## TO DO
Where in the listing does the string "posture" appear? Copy every line that holds it.

## RECORDED DATA
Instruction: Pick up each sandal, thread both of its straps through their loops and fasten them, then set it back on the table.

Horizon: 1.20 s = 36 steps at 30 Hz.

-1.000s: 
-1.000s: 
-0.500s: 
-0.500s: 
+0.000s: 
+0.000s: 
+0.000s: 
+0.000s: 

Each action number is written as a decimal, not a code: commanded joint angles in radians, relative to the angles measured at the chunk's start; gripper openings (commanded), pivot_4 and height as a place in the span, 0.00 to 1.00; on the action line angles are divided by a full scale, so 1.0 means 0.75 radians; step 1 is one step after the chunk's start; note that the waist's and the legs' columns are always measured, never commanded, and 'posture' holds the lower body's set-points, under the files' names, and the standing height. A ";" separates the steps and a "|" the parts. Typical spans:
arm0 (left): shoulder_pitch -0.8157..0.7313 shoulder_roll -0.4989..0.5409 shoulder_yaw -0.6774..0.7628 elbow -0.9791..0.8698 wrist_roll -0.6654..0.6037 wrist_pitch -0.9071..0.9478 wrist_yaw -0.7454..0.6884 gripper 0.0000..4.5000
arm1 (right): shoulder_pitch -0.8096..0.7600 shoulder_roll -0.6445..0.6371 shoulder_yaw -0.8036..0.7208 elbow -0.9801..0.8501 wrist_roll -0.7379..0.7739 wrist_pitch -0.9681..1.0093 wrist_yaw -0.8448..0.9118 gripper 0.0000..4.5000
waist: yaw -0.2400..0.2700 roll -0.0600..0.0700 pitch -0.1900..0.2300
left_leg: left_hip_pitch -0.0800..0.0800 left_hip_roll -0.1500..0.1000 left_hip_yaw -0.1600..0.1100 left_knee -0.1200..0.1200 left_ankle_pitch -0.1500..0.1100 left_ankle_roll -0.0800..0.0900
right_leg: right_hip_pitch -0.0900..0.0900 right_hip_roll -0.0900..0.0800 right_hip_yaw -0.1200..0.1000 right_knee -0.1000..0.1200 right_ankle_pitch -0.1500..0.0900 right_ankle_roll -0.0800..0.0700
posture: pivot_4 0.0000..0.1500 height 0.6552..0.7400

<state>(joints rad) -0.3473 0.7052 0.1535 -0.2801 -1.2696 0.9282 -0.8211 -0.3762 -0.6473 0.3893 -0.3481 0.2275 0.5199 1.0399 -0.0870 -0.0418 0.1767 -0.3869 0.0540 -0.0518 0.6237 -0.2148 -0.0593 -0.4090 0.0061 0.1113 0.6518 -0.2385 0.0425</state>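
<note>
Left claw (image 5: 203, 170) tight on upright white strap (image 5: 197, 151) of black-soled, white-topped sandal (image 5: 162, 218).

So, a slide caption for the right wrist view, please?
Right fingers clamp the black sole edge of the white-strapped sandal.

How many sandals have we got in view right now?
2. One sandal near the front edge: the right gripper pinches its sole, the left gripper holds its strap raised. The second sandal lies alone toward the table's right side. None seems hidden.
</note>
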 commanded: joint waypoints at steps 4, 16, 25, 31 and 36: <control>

## THE COMPLETED TASK
Each action number is written as a decimal, not a code: commanded joint angles in radians, relative to the angles measured at the chunk's start; gripper openings (commanded), pivot_4 and height as a place in the span, 0.00 to 1.00; on the action line angles are divided by a full scale, so 1.0 means 0.75 radians; step 1 is one step after the chunk's start; note that the waist's and the legs' columns are always measured, never commanded, and 'posture' holds the lower body's set-points, under the files' names, and the standing height. A ";" separates the steps and a "|" the parts. Typical spans:
posture: pivot_4 0.0000..0.1500 height 0.6552..0.7400

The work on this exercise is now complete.